PHILLIPS: Here's a great question. This is coming from Miranda (ph) in Sarasota, Florida. The question posed: "How do you punish your child?" OK, we talked a little bit about that, but a possible alternative to the question: "How do you motivate your child to help prevent the need for punishment?" Penny.

SHORE: Well, I think this is all about communication. It starts with the love and foundation that you establish with your child in the early years, in the baby stage, where it's the attachment and bonding. The real foundation for authority is love and respect. But, discipline to me means that it's respect for both the child and yourself, it doesn't damage their self-esteem. They end up feeling positive about themselves. It doesn't physically harm them. And, it teaches them right from wrong.

Think about it, if you're going to stop and spank a toddler, you're not teaching them appropriate behavior. What you're teaching them is that physical force overcomes a weaker more vulnerable person. You're teaching them that that is the answer to a problem. So, I believe that the whole thrust of discipline really is teaching your child. So, they are appropriately going to be able to behave when you're not there.

PHILLIPS: Peter, what -- go ahead, you're going to say something.

SPRIGG: Well, I was going to say that I agree that teaching your child is important and I think that studies have shown that your overall parenting style is the most important factor in the outcomes for children, not whether they spank or don't spank. But, using an appropriate blend of firm discipline as well as loving nurture.

It is possible to go overboard on discipline and have an authoritarian parenting style, which lacks the love and nurture. It's possible to go too far in the other direction, and be too permissive and not have sufficient discipline. But, the most effective parenting style is an authoritative style. But, we do need to express the fact that parents have authority over their children and children need to submit to that authority.

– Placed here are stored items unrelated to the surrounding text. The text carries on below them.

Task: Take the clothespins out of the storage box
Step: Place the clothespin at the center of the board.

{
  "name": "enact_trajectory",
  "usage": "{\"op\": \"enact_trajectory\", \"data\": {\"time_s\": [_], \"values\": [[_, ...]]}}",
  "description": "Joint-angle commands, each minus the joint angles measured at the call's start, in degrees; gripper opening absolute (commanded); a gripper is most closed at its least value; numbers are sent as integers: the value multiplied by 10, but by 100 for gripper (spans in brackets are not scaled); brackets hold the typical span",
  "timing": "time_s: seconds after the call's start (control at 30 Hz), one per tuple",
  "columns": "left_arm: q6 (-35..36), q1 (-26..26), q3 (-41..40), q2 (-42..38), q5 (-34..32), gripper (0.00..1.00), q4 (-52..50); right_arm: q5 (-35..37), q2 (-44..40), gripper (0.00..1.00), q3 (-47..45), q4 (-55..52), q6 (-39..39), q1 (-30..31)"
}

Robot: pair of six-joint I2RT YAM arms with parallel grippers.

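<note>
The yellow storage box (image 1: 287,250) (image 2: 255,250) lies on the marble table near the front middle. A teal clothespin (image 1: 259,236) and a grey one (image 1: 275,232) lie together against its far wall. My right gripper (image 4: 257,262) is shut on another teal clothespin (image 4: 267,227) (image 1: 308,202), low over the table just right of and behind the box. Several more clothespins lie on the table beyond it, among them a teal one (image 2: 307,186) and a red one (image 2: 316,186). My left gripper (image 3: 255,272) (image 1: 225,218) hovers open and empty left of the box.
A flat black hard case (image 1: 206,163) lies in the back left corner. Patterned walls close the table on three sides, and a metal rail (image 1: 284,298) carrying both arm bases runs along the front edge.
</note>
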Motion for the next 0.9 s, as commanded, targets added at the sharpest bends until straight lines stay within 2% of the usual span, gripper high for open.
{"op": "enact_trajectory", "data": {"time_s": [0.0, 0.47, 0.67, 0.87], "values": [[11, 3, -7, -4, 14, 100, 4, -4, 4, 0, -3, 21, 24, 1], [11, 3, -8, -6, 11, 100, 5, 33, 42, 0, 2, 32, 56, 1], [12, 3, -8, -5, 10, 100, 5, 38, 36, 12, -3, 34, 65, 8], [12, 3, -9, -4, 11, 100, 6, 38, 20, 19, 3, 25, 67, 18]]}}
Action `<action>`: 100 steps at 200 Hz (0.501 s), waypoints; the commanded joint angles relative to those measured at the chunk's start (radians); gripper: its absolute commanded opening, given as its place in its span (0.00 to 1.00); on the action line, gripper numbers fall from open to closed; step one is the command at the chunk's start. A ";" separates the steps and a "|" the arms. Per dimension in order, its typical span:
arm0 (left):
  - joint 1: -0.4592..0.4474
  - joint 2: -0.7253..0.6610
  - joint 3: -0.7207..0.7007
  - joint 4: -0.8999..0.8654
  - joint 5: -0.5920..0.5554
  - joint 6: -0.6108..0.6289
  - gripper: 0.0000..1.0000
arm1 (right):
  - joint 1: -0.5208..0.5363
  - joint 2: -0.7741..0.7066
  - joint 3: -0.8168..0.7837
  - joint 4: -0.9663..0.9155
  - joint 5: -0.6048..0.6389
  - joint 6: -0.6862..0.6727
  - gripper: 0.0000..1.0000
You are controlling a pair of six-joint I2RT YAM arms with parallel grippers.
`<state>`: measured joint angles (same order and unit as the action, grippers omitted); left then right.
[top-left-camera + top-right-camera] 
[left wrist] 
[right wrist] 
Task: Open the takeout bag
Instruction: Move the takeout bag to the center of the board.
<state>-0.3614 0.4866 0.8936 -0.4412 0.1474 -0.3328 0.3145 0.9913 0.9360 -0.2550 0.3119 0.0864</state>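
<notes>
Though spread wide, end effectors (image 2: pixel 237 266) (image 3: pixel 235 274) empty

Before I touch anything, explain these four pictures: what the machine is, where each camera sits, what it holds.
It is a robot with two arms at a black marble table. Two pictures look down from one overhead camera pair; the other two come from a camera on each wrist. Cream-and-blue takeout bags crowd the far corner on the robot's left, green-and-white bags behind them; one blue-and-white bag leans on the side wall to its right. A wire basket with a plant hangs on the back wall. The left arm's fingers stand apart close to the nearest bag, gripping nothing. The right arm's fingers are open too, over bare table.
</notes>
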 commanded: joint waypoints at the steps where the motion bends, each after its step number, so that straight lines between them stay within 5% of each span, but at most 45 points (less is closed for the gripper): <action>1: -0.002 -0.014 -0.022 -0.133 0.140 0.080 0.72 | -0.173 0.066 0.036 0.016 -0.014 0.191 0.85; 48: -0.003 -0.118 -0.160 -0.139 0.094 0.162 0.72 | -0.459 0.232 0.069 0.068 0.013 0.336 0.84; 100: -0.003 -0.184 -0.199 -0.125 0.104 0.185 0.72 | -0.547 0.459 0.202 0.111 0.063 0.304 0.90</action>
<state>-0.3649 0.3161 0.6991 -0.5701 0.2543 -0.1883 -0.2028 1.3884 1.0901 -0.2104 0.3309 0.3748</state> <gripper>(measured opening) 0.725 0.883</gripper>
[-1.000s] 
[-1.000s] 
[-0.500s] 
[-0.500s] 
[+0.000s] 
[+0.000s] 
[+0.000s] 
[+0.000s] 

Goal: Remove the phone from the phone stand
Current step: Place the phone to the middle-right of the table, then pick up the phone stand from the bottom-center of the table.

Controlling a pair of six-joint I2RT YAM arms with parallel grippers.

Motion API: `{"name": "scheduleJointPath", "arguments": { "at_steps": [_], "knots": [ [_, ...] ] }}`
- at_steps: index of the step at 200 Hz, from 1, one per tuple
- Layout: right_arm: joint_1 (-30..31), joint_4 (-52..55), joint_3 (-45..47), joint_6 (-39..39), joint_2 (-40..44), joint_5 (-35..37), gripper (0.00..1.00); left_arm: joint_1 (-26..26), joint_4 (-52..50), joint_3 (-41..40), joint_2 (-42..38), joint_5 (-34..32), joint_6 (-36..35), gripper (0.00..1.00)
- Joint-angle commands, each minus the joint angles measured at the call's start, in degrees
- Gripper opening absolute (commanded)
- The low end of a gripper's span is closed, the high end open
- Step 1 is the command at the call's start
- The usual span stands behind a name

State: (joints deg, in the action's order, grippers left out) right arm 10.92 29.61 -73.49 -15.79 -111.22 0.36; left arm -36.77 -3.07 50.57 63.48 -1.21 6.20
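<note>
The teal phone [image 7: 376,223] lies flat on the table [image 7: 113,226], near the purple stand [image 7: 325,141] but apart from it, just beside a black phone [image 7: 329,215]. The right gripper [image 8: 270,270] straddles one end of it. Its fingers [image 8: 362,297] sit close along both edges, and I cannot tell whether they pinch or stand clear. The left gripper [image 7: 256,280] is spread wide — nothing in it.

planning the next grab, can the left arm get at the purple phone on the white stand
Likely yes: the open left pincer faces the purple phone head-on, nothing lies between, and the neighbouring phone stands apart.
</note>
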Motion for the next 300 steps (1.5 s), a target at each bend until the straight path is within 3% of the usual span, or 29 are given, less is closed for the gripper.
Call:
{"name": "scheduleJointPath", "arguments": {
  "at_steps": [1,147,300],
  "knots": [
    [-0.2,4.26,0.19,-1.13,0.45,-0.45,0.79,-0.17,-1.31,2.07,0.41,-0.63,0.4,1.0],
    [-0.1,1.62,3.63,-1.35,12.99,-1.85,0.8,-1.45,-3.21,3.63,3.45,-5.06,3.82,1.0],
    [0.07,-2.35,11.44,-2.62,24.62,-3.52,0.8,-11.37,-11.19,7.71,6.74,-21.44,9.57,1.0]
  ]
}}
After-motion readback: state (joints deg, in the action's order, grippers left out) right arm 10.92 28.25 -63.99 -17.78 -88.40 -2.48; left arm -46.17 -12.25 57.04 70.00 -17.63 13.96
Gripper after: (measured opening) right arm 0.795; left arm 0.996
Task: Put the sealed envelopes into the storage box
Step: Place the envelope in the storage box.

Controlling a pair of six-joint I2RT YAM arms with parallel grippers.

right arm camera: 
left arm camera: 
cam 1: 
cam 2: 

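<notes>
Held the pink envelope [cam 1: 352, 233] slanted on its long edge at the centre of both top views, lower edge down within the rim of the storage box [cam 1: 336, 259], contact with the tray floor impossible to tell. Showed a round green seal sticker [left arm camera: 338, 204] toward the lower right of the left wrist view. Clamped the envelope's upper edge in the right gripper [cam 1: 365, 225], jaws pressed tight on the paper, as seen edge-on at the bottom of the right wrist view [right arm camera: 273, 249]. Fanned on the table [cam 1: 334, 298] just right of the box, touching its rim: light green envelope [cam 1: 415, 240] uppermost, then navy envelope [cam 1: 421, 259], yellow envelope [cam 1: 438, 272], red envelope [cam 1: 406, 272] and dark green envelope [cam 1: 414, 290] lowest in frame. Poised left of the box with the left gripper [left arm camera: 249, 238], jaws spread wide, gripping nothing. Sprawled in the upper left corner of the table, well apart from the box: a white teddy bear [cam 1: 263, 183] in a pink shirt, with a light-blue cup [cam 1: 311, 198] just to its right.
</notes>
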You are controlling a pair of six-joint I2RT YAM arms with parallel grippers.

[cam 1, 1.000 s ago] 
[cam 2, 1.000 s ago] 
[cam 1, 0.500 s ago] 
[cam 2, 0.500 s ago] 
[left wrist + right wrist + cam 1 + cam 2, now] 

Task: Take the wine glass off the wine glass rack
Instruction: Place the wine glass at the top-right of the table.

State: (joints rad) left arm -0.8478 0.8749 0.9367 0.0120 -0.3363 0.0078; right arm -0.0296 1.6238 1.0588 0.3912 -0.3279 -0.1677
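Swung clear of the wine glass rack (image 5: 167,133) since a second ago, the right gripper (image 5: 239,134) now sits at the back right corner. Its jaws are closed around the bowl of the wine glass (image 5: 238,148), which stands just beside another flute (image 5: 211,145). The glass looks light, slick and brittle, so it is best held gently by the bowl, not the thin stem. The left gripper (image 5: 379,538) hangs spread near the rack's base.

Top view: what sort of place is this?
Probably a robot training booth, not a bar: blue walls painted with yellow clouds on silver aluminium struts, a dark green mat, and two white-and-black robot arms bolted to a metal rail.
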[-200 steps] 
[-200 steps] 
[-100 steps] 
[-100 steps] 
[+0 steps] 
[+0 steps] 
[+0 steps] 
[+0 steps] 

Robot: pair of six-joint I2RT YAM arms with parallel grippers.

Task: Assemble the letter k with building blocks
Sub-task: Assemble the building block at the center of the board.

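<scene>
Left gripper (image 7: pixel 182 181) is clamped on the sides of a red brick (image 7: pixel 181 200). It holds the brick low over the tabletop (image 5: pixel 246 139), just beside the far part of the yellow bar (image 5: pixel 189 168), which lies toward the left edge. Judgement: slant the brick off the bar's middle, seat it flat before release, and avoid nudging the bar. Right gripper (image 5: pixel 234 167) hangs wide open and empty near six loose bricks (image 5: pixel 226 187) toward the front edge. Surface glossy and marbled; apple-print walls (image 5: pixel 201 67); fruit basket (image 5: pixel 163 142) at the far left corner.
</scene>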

SHORE: But that authority can be in the ability to communicate with your child. I believe you learn parenting skills and if you know appropriate developmental information about children; if you know what appropriate expectations are, Peter, I think that in terms of parenting style, what you have to look at is that each parent can have a very different style.

PHILLIPS: So you think spanking is a cop out then -- Penny. SHORE: I do. I do. I think it's a cop out to good child- rearing skills. And, I think you have to look at all the caregivers that are interfacing with the child, as well, and communicate effectively what your discipline goals are.

PHILLIPS: I got to tell you, I would get a swat here and there. And, I remember it, and it was horrible. But, you know what? I have to say it worked. It worked for me.

SHORE: Well, Kyra, did it work in spite of the spanking? Or, because of the spanking? I think you have to ask that question.

PHILLIPS: I'll have to think about that one.

SPRIGG: I agree that communication is very important. And just to strike you child without communicating the reason for it would be a negative thing. I think it should not be used on impulse or in the heat of anger. Children should be warned that spanking will be the consequence if their behavior continues. And, after the spanking, they should have a discussion about what was the reason why they were spanked and what it was they did wrong.

PHILLIPS: Now, that's interesting, talk about it afterwards.

SHORE: But, Kyra, one thing I want to say is, what if you and I were having a disagreement, and my last resort was hitting you? I mean, that's just not appropriate.

PHILLIPS: Peter Sprigg, Penny Shore. I hate to say this but we've got to wrap it up. You talk about the anticipation. I remember one time anticipating it and I put a little metal plate in my pants, it didn't' work, I got my legs swatted.

All right, guys, thank you so much. We'll talk about it again. Thanks, you guys.